The best account of this principled yet embattled opposition was written by Michael Petrou in his June profile of the Massoudists for the Canadian journal Macleans. Petrou quotes Faheem Dashty, an Afghan reporter and a former member of Massoud’s anti-Taliban army:

“There are two extremes coming together. On this side, we believe in human rights, women’s rights, freedom, justice democracy. From that side, they are fundamentally against these values. They believe in an Islamic system, which doesn’t actually have anything to do with the teachings of Islam. If we reconcile, one side has to sacrifice its values, either this side or their side. President Karzai may want to sacrifice his values, but the people of Afghanistan will not accept that. Their side will never sacrifice its values either.”

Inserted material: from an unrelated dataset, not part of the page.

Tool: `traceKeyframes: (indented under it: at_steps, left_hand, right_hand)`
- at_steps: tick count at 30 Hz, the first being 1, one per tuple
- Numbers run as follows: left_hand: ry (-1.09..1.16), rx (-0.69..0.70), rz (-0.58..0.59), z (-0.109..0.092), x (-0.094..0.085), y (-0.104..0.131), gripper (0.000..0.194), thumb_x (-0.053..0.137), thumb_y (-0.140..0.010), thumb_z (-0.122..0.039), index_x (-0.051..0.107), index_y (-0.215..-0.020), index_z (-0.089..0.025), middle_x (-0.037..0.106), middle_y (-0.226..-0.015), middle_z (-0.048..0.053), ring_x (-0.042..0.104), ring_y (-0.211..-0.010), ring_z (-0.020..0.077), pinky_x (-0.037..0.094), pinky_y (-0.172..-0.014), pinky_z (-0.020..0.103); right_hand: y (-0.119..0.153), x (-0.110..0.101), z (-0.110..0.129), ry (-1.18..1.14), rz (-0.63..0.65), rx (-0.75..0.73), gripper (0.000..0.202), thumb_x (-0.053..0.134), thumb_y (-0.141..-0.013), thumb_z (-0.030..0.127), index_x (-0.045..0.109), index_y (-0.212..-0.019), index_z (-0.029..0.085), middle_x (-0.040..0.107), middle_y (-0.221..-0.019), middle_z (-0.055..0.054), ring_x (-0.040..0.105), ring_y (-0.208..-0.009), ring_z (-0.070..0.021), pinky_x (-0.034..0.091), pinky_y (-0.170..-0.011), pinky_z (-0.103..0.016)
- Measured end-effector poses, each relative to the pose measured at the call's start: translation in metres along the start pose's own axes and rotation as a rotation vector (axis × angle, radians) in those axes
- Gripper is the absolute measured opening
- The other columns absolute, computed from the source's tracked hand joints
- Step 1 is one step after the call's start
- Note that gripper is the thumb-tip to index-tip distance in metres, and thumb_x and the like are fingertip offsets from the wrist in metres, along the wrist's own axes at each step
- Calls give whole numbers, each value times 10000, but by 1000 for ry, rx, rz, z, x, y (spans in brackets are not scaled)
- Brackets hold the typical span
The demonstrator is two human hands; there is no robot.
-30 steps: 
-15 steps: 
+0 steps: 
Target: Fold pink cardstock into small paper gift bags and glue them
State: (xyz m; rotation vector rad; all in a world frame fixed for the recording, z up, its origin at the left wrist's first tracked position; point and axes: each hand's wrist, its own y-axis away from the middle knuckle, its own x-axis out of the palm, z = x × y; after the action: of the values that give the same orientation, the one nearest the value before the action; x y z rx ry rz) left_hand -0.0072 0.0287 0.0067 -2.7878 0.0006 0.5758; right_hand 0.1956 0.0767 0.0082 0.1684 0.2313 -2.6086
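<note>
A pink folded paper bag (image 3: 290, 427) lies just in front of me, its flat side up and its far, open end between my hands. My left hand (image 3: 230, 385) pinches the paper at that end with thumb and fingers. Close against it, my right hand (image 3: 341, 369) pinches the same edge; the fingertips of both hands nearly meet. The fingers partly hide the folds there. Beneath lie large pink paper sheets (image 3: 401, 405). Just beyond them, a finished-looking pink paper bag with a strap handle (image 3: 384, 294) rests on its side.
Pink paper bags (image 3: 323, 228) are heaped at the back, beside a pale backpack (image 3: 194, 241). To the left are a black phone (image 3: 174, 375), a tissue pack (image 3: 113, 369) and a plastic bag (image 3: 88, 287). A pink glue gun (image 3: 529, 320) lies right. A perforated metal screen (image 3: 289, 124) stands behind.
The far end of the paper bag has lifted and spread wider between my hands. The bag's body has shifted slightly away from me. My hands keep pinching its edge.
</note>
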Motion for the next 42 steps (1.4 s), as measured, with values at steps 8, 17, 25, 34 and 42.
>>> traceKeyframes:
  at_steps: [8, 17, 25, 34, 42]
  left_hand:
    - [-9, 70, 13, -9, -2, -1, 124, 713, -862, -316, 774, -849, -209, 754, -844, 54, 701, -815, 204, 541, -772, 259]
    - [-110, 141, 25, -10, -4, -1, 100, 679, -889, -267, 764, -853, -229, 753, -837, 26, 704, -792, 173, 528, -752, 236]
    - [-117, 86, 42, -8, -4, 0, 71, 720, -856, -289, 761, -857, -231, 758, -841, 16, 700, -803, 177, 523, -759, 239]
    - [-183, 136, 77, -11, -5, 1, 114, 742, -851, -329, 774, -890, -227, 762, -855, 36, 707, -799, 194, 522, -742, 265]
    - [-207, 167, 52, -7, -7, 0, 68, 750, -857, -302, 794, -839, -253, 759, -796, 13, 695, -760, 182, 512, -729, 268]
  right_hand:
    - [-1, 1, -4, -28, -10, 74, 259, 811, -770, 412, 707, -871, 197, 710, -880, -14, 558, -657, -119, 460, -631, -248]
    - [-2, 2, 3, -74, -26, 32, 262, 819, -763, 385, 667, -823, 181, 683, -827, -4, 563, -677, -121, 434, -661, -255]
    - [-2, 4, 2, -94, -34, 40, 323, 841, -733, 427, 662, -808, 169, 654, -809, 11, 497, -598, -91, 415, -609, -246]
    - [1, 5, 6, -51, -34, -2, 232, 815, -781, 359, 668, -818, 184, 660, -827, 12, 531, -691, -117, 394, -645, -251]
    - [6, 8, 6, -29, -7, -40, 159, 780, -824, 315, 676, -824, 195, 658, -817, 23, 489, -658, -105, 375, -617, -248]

The political higher-ups of Massoudism include Abdullah Abdullah, the former foreign minister and a presidential candidate in 2009 whose true poll numbers may never be known thanks to widespread voter fraud in that election. Another is Amrullah Saleh, the former head of Afghan intelligence and once a comrade of Massoud. Saleh mistrusts Karzai’s closeness to Pakistan (one reason for his resignation a year ago) and believes that another bloody civil war is inevitable if a Pashtun supremacist party like the Taliban are legitimised. He’s warned in print against the impending Hezbollah-isation of Afghanistan if “reintegration and reconciliation” come off.

Terry Glavin, another Canadian journalist who’s traveled extensively through war-torn Afghanistan, emailed me at the weekend: “We are now expecting Afghans to fight a war that is not worth fighting. For Afghan democrats, the options are narrowing -- fight on and risk decapitation, retreat and maybe you’ll be allowed to live. The options available to the Taliban are no longer ‘surrender or die.’ The Obama White House has presented the Talbs and their affiliates with a far more favourable option: ‘the harder you fight, the more concessions you’ll win.’ Do these seem like conditions for anything vaguely resembling victory, or even a retreat with honour?”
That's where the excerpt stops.